Other authorities preaching the same message include the French philosopher of extreme paranoia, Michel Foucault, who represents liberal democratic societies as vast systems of surveillance and persecution; Antonio Gramsci, who argued very influentially that the ‘class struggle’ must be carried out by intellectuals in the realm of culture and above all in the media; and Edward Said, who draws on these ideas to promote the view that ‘the West’ is engaged in a war against ‘the Other’, a vast realm of victimhood, represented above all by Muslims, but also every other special interest group that wants state support and protection. Other leftist theories elaborate on these themes and together they serve to inculcate amongst journalism students the view that they are part of an enlightened revolutionary vanguard whose task is not primarily to effectively communicate stories of interest or importance to the community, but rather to overthrow capitalism.
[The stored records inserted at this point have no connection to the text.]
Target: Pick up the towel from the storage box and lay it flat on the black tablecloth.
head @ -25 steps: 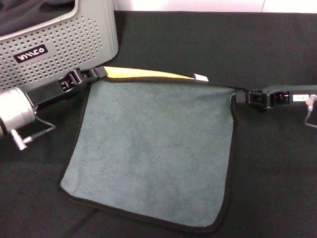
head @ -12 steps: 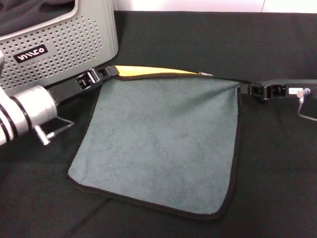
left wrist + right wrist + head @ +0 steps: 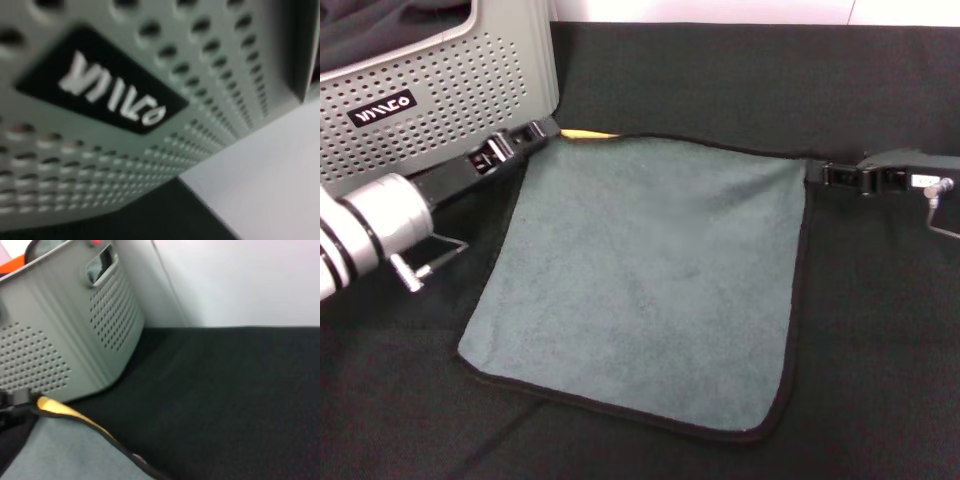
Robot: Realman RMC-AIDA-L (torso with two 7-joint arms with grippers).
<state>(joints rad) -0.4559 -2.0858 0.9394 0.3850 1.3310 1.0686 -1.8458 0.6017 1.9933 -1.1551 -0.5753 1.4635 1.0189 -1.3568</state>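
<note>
On the black tablecloth (image 3: 720, 80), under a pale wall, the towel (image 3: 650, 270) lies nearly flat beside the storage box (image 3: 450, 90), its far corners pinched by the left gripper (image 3: 542, 131) and right gripper (image 3: 817, 173).

Even, soft overhead light; no hard shadows, no glare. Head view crisp. Left wrist view badly blurred, storage box (image 3: 150, 100) logo probably unreadable. Right wrist view slightly soft.
</note>
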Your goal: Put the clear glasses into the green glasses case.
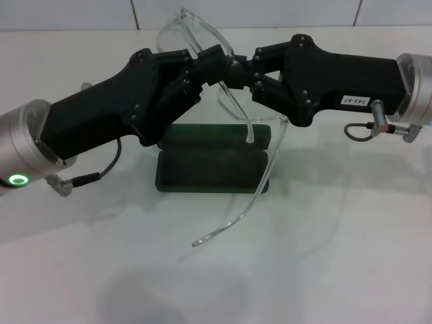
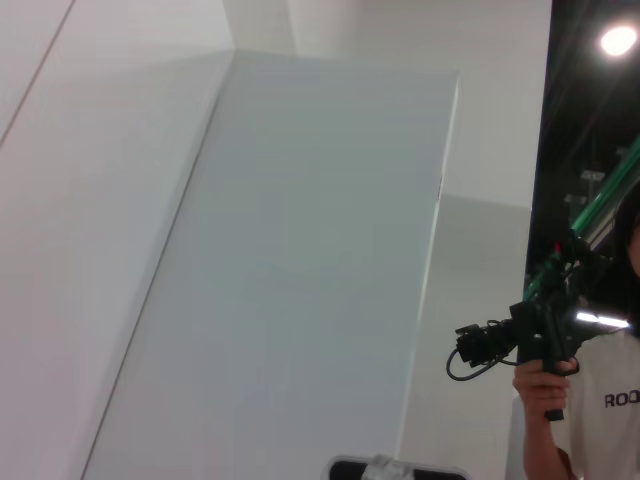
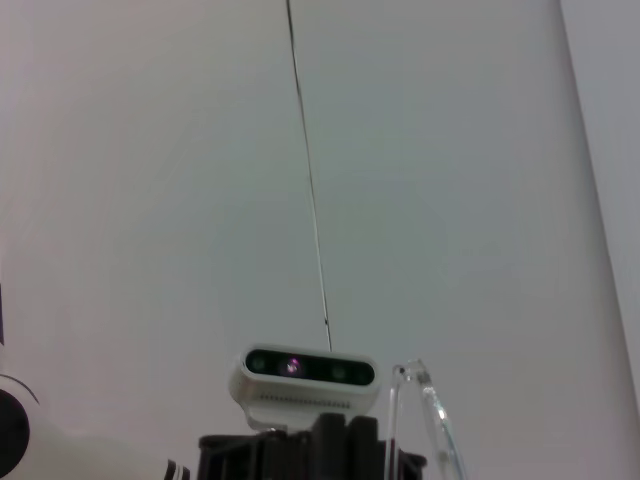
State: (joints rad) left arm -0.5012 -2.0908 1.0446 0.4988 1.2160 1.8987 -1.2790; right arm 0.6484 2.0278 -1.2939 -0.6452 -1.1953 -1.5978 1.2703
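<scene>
In the head view both black grippers meet above the middle of the table and hold the clear glasses (image 1: 196, 32) in the air. My left gripper (image 1: 219, 66) is shut on the lens from the left. My right gripper (image 1: 251, 69) is shut on it from the right, tip to tip with the left. One thin clear arm hangs down over the green glasses case (image 1: 210, 172), which lies open on the table right below; the other reaches toward the table's front. A piece of the clear glasses (image 3: 428, 405) shows in the right wrist view.
White table (image 1: 324, 256) all round the case, white wall behind. The right wrist view looks up at the robot's head camera (image 3: 308, 375). In the left wrist view a person (image 2: 575, 390) stands holding a camera rig beside a white panel.
</scene>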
This indoctrination reflects the dominant leftist perspective in arts, humanities, and social science courses throughout Australia, and it perpetuates an all-pervasive and stultifying ‘intellectual monoculture’. As I argued in my submission to the Senate Inquiry into Academic Freedom in 2008: "In another age this could be a fascist, far right intellectual monoculture and it would do just as much damage to our society as a left-wing or far left intellectual monoculture. It is not so much the politics of the thing; it is the fact that it is an intellectual monoculture, that it is one voice being heard over and over again unrelentingly." With the advent of social media and the rise of the blogosphere the political and social impact of this intellectual monoculture is now being vastly magnified.

Ultimately, therefore, the leftist bias in the media must be combated on several fronts. The most obvious is the ABC, which the Coalition can deal with inside a year if it has the will and courage to do so.

More broadly, there has to be a determined effort to overcome the leftist intellectual monoculture in the universities, where most journalists get their training, acquire their ideological worldview, and have their leftist bias continually ratified. This in turn should be part of an overall initiative to restore balance and value for money in arts, humanities, and social science courses.

Bernardi has reminded us of a perennial problem facing liberal democratic societies. The time is approaching when concerted and coordinated action can finally be taken.